Hope and horror tugged at Constance’s heart. Before she quite knew what she was doing, she had cried out ‘Mother!’
To her surprise, the figure stopped. And when it turned, the last rays of daylight falling through the trapdoors from the great hall illuminated its face. The effect was different from mage-light somehow, as if the distant sun conferred a life of its own, even upon the dead. Constance could see her mother now. Although hollowed out and pale, a ghost of herself, the embalmers had done their work in preserving her likeness. The high cheekbones, the full lips, the skin a shade darker than Constance’
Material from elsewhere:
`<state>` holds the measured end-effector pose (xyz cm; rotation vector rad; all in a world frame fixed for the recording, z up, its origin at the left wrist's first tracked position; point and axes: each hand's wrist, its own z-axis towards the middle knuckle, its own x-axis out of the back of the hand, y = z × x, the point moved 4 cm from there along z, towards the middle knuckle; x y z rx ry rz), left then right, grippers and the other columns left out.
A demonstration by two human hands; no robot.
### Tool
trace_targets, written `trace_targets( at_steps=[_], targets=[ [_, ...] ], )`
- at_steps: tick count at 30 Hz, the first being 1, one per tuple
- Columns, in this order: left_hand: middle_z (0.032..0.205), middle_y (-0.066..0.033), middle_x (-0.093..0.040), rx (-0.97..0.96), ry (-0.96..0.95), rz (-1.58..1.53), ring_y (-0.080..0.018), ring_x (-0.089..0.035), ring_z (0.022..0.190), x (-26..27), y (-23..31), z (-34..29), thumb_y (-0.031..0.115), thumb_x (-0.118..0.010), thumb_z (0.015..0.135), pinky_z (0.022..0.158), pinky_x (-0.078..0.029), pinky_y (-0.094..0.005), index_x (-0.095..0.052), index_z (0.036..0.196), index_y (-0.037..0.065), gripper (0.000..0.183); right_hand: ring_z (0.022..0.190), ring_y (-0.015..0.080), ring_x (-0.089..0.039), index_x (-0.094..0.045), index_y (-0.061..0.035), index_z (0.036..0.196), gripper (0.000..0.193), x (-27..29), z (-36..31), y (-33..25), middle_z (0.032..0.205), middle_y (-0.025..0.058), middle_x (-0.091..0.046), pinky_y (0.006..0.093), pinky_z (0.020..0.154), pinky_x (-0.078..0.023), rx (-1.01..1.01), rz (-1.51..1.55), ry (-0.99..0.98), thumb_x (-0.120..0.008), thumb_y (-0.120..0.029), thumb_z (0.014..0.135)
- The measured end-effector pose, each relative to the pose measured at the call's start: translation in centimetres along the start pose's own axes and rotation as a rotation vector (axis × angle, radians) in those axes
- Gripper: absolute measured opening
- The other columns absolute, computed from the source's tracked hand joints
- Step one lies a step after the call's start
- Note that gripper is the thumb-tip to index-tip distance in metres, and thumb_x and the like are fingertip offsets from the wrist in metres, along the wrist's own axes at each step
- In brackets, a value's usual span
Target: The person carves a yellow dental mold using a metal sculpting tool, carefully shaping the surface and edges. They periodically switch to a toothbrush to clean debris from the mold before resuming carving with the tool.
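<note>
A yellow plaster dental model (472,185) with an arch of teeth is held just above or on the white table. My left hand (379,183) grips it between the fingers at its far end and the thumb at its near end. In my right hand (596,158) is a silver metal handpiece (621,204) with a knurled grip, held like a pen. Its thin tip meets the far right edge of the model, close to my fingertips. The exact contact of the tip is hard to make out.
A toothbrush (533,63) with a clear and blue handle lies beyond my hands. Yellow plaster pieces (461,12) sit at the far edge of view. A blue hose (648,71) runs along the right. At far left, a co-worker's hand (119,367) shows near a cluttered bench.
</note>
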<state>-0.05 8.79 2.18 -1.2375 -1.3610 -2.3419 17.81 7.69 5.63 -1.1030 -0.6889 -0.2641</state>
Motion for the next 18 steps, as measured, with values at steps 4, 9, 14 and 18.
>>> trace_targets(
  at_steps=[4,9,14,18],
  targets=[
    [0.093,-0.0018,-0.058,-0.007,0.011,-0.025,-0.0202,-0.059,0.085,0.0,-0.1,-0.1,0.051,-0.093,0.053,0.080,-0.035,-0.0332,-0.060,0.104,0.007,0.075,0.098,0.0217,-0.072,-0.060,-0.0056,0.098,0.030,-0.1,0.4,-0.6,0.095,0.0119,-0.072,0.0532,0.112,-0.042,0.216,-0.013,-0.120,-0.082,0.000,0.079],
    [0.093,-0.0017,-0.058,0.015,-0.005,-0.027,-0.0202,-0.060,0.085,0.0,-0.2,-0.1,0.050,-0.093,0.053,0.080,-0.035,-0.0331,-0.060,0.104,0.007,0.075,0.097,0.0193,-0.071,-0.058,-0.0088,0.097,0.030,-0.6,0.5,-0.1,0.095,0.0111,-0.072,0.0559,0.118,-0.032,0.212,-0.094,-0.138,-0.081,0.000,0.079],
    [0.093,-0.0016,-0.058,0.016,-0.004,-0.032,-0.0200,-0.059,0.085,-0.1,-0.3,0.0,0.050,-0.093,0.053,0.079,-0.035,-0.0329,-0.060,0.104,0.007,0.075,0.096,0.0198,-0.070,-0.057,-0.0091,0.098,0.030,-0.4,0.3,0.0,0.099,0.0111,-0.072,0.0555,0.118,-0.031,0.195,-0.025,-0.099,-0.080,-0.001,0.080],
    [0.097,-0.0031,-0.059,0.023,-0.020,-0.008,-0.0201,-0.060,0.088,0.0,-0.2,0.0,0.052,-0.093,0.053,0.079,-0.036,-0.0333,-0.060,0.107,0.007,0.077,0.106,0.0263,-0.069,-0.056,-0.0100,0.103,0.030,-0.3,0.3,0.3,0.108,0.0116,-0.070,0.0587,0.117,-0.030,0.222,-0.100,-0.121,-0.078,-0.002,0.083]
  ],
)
s, the hair a rich brown. The sapphires in her eyes even glittered a deep blue, lifelike. But it was false. This creature, gazing at her blankly in the semi-light, was not her mother.
Constance cried out in renewed rage. Power drained from her in a torrent of grief. She had failed. And she was weakened: the effort of drawing out the storm spell had nearly brought her to the end of her resources. She held out her cane and pulled on her magic, a loose, churning thing inside her, as insubstantial as the foam on the sea around the islands of her mother’s home.
In the moment before it was destroyed, Constance gazed one last time at the thing that had once been her mother. It almost looked as if it were about to speak. She let her magic loose, and the Ancestor crumbled to dust – the gemstones of its eyes clinking as they rolled on the stone floor.
Constance hurried across the burial chamber, weaving in and out of the Ancestors and the empty graves. Tears streamed from her eyes, but she didn’t care. The masked priestesses had taught her how to lie, and be strong, and to hide her true self – and for what?
Run faster.
She dodged a grasping hand, stumbled, continued. She knew she could not fight every Ancestor in the crypts. She had to escape.
Survive. Live.
Meagre firelight from somewhere filtered down through the open trapdoors. The sun had vanished. Dusk had fallen. The Ancestors crowded around the stairs like a funeral procession in reverse, and Constance felt a needle of doubt.
Can I really do this?
But she hardened her determination.
You have no choice.
She spotted a small gap, barrelled through, choking as the impact with the corpses threw up foul-smelling dust into her face. She swung her cane at the Ancestor in front, allowing a little magic to weave through, strengthening the blow. The Ancestor fell and Constance surged up the steps. She was halfway to the top – but the Ancestors ahead of her were turning slowly, disapprovingly, as if she were an unruly child spoiling the sanctity of a funeral.